Ne’ la censura attinge la ratio decidendi, perché la contestazione dell’accertamento in fatto compiuto dal tribunale, proprio sulla scorta della documentazione versata in atti, nulla dice circa il contenuto di tale documentazione e la sua valenza probatoria per confutare quanto affermato dal Tribunale in merito alle carenze della stessa in ordine al titolo del credito ed all’anno della debenza, ma invoca altra acquisizione documentale, senza tuttavia precisare a quali documenti intenda riferirsi, né quale ne sia il contenuto, in violazione dell’onere di specificità, e non svolge nemmeno alcun vizio motivazionale inteso a denunciare l’omesso esame di fatti decisivi per il giudizio oggetto di discussione tra le parti.

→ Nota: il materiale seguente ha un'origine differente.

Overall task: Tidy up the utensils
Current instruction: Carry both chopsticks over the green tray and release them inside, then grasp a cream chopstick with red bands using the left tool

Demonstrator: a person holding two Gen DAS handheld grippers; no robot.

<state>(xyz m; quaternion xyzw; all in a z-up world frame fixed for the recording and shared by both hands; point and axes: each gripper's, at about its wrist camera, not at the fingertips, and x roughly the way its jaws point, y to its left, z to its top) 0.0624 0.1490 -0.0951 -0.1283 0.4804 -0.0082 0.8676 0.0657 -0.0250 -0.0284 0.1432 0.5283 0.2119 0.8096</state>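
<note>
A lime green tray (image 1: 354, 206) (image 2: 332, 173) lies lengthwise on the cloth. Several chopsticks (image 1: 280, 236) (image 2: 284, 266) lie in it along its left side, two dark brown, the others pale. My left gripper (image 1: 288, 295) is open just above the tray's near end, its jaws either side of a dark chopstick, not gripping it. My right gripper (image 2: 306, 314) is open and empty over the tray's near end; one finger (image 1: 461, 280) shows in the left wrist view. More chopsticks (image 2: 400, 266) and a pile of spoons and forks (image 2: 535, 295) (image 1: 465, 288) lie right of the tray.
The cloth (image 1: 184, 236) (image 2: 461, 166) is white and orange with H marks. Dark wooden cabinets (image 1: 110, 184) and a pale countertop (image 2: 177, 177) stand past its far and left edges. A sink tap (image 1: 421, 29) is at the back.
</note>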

6. In conclusione il ricorso va dichiarato inammissibile.

Non si provvede sulle spese, in assenza di attività difensiva dell’intimato.

Va dato atto della sussistenza dei presupposti processuali per il versamento, da parte del ricorrente, sensi del D.P.R. 30 maggio 2002, n. 115, art. 13, comma 1 quater, nel testo introdotto dalla L. 24 dicembre 2012, n. 228, art. 1, comma 17, di un ulteriore importo a titolo di contributo unificato, in misura pari a quello, ove dovuto, per il ricorso, a norma dello stesso art. 13, comma 1 bis (Cass. Sez. U. n. 23535 del 20/9/2019).

PQM

– Dichiara inammissibile il ricorso;

– Dà atto, ai sensi del D.P.R. 30 maggio 2002, n. 115, art. 13, comma 1 quater, della sussistenza dei presupposti processuali per il versamento, da parte del ricorrente, dell’ulteriore importo a titolo di contributo unificato pari a quello, ove dovuto, per il ricorso a norma dello stesso art. 13, comma 1 bis.

Così deciso in Roma, il 4 maggio 2021.